La confrontation Ruffin-Mélenchon témoigne de l’état d’une gauche toujours hémiplégique.

Sans considération de cette réalité, la question sociale ne passe pas. En vérité, la segmentation des populations et des territoires est un classique des stratégies électorales. La confrontation Ruffin-Mélenchon témoigne de l’état d’une gauche toujours hémiplégique. Ruffin a évidemment raison de vouloir réconcilier la France des bourgs et celle des tours. Mais la fracture est profonde. Ce que le député de la Somme a dû consentir de subterfuges pour mener sa campagne en terre picarde – un tract avec Mélenchon dans une main, un tract sans mention du leader insoumis dans l’autre – est terrifiant. Mais Ruffin n’a fait que prendre acte d’une réalité consternante.
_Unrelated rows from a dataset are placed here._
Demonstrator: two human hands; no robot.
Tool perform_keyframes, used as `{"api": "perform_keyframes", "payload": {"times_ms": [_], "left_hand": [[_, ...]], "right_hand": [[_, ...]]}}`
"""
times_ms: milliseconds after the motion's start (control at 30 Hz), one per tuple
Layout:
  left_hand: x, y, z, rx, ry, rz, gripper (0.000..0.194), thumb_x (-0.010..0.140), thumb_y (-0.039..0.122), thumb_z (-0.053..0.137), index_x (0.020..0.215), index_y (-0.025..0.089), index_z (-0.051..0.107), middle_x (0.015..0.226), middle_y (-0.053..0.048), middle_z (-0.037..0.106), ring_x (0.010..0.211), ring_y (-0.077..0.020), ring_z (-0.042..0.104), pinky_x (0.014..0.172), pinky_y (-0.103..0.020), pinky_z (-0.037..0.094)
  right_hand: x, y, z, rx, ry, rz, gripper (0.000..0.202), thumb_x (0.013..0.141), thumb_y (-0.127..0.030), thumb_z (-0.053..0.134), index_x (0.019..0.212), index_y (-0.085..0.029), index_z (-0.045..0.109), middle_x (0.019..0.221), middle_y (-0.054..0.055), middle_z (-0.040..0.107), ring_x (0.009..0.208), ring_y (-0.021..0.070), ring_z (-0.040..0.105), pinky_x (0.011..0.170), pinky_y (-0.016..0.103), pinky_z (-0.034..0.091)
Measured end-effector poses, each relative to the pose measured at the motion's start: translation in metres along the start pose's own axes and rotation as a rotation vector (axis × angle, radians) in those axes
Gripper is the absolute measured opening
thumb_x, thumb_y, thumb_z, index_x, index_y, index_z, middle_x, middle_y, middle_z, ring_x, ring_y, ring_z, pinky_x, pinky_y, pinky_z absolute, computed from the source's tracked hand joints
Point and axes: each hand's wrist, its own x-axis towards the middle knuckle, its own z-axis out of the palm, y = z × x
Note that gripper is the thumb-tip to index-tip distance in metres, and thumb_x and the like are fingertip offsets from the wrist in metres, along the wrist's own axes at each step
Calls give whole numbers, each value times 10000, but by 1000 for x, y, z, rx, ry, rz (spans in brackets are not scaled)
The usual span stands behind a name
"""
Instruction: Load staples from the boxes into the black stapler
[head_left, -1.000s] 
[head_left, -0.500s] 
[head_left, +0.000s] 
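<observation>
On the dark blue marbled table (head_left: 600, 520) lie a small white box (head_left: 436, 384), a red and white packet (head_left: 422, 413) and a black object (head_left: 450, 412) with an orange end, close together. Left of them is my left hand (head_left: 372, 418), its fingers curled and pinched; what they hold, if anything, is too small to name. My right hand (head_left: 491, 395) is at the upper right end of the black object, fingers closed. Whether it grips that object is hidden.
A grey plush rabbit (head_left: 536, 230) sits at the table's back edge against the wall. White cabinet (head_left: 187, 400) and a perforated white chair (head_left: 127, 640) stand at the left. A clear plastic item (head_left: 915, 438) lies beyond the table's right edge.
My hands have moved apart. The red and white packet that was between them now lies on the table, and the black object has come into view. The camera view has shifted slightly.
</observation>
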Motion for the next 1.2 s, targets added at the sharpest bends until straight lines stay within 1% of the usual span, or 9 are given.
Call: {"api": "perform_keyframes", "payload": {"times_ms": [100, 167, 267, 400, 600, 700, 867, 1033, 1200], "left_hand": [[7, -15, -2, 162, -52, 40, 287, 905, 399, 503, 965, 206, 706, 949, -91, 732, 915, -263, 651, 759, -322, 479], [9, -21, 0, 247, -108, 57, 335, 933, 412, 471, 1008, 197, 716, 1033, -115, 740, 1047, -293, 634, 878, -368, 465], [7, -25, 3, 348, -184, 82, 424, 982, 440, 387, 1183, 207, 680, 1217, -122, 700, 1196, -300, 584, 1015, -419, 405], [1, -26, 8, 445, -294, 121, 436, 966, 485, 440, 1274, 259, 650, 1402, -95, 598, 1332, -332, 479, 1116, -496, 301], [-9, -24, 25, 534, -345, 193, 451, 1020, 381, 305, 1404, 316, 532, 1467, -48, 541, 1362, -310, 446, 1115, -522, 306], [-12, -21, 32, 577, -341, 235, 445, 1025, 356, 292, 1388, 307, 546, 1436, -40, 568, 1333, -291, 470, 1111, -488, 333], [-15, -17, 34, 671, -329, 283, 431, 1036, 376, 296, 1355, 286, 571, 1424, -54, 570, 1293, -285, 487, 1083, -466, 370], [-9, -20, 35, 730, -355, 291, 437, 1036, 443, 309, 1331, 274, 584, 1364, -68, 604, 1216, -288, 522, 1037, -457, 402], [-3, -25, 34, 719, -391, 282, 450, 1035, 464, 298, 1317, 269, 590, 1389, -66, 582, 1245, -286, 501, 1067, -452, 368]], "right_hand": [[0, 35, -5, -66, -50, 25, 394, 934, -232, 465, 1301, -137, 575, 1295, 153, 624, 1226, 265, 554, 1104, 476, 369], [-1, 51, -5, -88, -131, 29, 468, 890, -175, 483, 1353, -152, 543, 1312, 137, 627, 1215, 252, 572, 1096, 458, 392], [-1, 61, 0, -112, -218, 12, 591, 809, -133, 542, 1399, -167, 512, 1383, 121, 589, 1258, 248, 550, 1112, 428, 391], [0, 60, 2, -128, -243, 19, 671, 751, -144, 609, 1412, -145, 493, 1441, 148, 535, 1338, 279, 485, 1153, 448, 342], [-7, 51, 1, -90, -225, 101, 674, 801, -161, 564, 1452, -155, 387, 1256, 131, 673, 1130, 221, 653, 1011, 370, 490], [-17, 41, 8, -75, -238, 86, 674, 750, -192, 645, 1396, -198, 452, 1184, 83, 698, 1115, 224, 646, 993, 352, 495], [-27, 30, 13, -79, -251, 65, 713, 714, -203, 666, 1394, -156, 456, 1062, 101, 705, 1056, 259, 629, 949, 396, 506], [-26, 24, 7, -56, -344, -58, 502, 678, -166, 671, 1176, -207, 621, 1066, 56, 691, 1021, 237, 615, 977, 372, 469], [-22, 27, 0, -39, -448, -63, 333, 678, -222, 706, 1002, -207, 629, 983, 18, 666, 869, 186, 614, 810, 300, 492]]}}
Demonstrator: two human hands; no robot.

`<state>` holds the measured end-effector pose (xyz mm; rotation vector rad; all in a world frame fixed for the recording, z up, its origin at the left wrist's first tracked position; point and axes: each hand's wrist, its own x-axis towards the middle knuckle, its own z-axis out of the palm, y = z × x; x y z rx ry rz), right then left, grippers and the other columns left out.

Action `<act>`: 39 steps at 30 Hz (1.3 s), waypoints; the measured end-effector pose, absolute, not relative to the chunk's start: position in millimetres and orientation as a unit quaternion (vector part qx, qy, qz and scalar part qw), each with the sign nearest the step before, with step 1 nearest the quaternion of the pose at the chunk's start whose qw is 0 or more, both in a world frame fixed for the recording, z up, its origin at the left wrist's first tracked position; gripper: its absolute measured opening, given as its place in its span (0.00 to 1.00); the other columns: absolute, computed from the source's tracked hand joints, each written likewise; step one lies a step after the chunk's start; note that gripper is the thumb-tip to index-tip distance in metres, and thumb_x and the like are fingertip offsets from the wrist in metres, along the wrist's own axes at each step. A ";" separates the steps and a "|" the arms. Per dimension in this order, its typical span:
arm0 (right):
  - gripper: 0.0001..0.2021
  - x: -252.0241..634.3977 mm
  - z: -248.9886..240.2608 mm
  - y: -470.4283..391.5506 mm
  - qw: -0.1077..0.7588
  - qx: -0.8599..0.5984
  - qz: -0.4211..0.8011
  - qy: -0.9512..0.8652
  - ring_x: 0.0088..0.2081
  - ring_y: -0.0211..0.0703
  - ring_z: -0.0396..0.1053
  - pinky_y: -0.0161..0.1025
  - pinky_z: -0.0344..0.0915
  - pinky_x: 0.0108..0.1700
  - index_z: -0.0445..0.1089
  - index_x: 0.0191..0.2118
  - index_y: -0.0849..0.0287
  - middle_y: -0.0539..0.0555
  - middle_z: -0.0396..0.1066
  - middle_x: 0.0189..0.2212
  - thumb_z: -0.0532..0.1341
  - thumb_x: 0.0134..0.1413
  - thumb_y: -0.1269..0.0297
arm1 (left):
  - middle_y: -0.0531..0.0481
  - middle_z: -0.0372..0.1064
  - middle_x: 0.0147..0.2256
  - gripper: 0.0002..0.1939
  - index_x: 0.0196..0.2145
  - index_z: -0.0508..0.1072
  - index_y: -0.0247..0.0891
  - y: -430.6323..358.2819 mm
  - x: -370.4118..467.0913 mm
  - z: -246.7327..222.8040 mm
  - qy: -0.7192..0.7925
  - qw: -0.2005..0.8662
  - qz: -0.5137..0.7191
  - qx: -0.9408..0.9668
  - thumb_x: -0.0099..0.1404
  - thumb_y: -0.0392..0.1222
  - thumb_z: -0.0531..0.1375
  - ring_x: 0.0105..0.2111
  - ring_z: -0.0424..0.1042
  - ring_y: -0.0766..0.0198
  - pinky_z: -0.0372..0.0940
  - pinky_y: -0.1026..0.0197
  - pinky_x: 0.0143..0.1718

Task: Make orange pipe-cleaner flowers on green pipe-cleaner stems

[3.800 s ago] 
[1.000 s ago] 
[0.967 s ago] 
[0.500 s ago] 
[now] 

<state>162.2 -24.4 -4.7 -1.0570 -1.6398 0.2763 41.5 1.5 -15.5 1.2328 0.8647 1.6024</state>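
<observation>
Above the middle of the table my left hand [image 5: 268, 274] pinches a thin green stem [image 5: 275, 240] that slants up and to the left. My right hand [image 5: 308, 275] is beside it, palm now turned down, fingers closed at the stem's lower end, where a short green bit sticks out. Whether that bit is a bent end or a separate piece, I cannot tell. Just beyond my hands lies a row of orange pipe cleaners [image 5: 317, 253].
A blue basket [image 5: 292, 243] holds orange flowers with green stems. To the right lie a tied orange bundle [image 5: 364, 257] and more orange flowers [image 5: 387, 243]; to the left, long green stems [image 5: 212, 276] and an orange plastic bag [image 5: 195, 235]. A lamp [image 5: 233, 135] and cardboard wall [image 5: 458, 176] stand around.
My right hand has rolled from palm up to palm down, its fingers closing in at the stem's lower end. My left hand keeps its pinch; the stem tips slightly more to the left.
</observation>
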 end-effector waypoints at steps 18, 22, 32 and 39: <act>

On ne saurait lui en faire grief, puisque c’est à ce prix qu’il a sauvé son siège en terre de mission. Il en tire une indéniable légitimité. Ceux qui l’ont conspué à la Fête de l’Huma devraient s’en souvenir. « Ce n’est pas la conscience des hommes qui déterminent leur existence, c’est au contraire leur existence sociale qui détermine leur conscience », écrit Marx dans L’Idéologie allemande. On pense différemment selon que l’on vit dans la Somme ou en Seine-Saint-Denis. Le devoir de la gauche est de lutter contre cet énorme biais sociologique. Les campagnes électorales, hélas, sont ce moment où l’on a plus tendance à aggraver la fracture qu’à la colmater.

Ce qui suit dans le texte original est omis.